バスケW杯 日本劇的逆転勝利の “立役者” 富永啓生とは?「どこからどんな体勢で打っても入る」コートの全てが射程距離

FIBAバスケットボールワールドカップで、フィンランド相手に歴史的勝利をあげた日本代表。その勝利を呼び込んだ選手の1人が、名古屋市出身の22歳、富永啓生選手です。どんな選手なのか、その素顔を追いました。

名古屋市守山区出身の富永啓生選手、当時高校3年生。逆サイドのコートの3ポイントラインからシュートしても。

鮮やかに決めてしまいます。

(富永啓生選手)
「どこからどんな体勢で打っても入る」

その言葉通り、体育館の2階の観客席からでも入れて見せます。

距離も場所も関係ない正確無比なシュートが武器。バスケットボールワールドカップ日本代表の天才シューターです。

その才能の片りんは幼少期から。

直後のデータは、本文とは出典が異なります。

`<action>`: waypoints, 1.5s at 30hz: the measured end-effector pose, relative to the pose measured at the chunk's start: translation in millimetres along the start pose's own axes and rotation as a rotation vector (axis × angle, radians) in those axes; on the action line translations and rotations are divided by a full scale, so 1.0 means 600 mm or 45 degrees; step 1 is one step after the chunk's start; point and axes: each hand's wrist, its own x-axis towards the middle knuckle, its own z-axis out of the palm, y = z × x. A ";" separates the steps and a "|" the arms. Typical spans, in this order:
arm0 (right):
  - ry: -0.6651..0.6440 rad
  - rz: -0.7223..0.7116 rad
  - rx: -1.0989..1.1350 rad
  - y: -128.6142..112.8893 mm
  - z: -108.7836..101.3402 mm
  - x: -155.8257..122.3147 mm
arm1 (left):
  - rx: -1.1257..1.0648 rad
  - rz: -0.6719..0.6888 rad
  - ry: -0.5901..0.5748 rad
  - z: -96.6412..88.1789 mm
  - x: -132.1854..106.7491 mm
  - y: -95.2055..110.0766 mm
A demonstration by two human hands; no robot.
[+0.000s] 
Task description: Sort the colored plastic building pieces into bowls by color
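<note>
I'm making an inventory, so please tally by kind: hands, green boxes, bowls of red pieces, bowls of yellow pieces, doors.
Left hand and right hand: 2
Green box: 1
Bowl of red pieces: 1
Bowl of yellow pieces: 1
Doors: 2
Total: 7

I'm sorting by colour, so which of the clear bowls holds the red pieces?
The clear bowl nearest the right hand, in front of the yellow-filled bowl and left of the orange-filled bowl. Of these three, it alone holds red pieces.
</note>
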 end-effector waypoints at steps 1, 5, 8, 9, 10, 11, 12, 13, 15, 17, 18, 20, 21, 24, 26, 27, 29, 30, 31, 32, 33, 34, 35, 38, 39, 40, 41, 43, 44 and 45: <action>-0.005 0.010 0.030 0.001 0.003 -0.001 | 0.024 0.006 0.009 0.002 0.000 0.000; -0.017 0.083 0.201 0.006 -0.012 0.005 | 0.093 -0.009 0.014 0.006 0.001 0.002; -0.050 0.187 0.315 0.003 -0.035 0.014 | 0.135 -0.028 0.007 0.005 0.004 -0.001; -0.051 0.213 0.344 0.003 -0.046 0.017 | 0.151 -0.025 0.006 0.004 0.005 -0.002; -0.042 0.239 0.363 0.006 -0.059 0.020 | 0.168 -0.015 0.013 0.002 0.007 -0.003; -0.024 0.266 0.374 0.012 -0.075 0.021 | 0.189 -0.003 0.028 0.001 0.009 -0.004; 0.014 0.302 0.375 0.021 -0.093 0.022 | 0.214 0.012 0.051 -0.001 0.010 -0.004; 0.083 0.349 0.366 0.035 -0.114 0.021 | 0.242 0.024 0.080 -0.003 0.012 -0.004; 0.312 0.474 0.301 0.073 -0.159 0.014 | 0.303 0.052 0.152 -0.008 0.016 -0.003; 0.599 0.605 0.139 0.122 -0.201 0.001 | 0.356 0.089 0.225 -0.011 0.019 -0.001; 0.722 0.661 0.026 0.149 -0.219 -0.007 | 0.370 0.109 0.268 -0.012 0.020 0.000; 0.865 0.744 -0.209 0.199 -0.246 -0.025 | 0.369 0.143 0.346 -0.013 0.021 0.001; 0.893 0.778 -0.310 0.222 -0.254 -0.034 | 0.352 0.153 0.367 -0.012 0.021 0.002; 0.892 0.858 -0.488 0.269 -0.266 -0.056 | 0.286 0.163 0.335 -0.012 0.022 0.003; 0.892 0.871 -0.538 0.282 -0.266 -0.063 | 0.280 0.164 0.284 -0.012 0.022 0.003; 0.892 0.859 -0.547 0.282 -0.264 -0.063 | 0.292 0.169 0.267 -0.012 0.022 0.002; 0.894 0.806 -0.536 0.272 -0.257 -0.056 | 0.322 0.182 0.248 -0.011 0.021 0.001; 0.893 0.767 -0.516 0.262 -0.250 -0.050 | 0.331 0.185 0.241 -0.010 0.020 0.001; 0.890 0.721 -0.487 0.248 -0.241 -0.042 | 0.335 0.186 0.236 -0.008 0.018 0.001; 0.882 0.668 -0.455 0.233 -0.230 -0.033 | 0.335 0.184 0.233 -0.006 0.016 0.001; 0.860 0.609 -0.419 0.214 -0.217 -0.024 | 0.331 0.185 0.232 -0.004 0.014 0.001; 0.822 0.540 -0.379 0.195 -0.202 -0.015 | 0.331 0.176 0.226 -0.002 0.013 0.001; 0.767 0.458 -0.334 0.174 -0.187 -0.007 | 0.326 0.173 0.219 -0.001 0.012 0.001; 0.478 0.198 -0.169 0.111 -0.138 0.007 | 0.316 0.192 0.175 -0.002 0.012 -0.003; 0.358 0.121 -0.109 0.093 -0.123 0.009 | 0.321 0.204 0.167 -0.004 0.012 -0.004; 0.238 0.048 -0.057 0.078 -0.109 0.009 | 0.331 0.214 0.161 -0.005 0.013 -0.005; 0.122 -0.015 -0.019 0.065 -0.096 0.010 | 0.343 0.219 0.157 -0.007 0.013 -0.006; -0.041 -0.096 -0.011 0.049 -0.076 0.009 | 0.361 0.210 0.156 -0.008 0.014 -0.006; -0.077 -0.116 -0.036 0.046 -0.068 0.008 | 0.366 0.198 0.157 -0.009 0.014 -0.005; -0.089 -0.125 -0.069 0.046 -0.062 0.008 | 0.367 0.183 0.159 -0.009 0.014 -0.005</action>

3歳とは思えない、きれいなシュートフォームでゴールを決めます。

小学校の卒業式で語った将来の夢は…

(富永小学生時代)
「バスケットボールの選手になってNBAで大活躍します」

幼いころからの夢をかなえるため、高校卒業後はアメリカへと渡り、現在ネブラスカ大学のチームのエースとして活躍を見せている富永選手。

今年6月に帰国した際、CBCの単独インタビューに応じてくれました。

Q:どうですか、久しぶりに帰ってきた日本は?

「いつも通り新鮮な感じはあります」

Q:ネブラスカ大学で2年間プレーして、自分の立ち位置は今どこにいる?

「1年目はなかなか自分の思い通りにやれなかった部分もたくさんあったんですけど、2年目は自分のプレーができるようになってきて、自信もついたし自分のやりたいバスケットができている」

2021年にネブラスカ大学に編入した富永選手。しかし、ネブラスカ大学が所属しているのはアメリカでも5本の指に入るといわれる全米屈指の強豪リーグです。

1年目は思うように成績を残せず、1試合の平均は5.7得点。高校の全国大会で記録した得点(39.8 高3のウインターカップ1試合平均)には遠く及びませんでした。

(富永啓生選手)
「1年目は1試合のアテンプト(シュートの本数)1本2本というレベルだった。本当にシュートを外したら、この試合の(出番)は終わりという感覚だった」

1本シュートを外したら出番は終わり。当時の富永選手に足りなかったものは
チームからの信頼でした。

信頼を得るために必要だったのは得点力。自分よりはるかに体格で勝る選手たちを相手にどうすれば得点することができるのか。そこで富永選手はロングシュート以外の武器を磨き上げたのです。

(富永啓生選手)
「3Pだけじゃなくて中にカットインしたりすることでDFも守るのが難しくなるのかなと」

カットインとは、ボールを持っていない状態でゴールへ向かって鋭く切り込む動きのこと。富永選手はボールを持っていない時の動きで中に入るのかロングシュートかを迷わせて、より3Pシュートを打ちやすくしたのです。

(富永啓生選手)
「もともとシュートだけだったときは、とりあえずシュートだけ打たせるなという感じで守ってこられていたので、(DFからの)プレッシャーも強くなる。けどカットインができるようになってからは相手もそういうプレッシャーがかけられなくなる」

カットインを身に着けた富永選手は2年目のシーズンから得点を量産。平均得点は1年目の倍以上となる13.1得点にまで跳ね上がりました。

特に今年2月には5試合連続で20得点以上を記録するなど大きな成長を見せたのです!

(富永啓生選手)
「2月あたりくらいからは本当に自分の自信につながるいいパフォーマンスができたかなと思います」
「(W杯は)すごくレベルの高い大会になると思うのですごく楽しみですし、3Pシューターとしてチームを助けられるような選手になりたい」

フィンランドに勝って盛り上がりを見せるFIBAバスケワールドカップ。29日の夜に行われる強豪オーストラリア戦で稀代のシューターが活躍を見せるか?期待です!